Top of SUPPLIED MATERIAL
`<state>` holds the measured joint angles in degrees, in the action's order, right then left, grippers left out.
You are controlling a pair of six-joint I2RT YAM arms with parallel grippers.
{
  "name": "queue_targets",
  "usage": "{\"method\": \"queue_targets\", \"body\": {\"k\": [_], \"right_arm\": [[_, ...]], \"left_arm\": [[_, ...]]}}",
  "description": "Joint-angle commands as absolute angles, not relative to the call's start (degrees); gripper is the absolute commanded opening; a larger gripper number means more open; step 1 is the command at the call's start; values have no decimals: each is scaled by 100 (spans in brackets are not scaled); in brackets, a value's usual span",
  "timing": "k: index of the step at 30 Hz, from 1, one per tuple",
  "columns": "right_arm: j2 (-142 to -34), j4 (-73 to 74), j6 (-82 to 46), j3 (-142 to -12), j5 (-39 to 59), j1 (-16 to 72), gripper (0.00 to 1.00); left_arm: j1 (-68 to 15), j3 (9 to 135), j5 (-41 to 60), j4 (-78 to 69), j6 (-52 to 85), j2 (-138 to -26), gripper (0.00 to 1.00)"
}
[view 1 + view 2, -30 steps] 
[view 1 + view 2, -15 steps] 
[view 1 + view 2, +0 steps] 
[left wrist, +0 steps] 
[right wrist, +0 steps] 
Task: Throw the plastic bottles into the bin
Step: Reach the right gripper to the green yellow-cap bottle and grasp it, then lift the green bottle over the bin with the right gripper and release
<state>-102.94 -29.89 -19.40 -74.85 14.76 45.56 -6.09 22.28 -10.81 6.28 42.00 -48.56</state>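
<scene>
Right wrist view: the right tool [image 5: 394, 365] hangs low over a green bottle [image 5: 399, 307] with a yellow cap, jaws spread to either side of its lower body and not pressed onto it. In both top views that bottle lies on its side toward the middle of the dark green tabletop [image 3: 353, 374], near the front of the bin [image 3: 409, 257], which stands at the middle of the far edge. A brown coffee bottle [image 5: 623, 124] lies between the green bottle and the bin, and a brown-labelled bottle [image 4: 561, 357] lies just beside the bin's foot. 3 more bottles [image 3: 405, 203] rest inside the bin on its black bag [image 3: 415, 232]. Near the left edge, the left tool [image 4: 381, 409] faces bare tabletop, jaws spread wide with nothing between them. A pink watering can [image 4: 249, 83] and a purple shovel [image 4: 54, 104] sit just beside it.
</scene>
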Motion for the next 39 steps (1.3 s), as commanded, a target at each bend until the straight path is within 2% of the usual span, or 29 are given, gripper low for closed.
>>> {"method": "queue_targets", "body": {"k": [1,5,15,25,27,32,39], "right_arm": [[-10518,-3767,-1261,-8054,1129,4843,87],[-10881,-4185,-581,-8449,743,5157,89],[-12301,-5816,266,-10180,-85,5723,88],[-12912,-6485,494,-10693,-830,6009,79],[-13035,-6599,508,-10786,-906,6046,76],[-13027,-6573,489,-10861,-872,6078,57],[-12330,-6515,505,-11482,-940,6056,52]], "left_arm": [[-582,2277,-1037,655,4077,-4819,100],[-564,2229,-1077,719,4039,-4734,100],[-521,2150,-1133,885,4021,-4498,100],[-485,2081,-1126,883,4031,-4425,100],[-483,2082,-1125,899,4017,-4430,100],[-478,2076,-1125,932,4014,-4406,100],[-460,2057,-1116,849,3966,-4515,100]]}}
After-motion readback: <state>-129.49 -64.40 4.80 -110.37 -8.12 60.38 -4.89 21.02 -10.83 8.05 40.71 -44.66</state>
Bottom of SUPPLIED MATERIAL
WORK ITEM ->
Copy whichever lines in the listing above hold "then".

ANSWER TO THE EXERCISE ->
`<state>` holds the measured joint angles in degrees, in the action's order, right then left, grippers left out.
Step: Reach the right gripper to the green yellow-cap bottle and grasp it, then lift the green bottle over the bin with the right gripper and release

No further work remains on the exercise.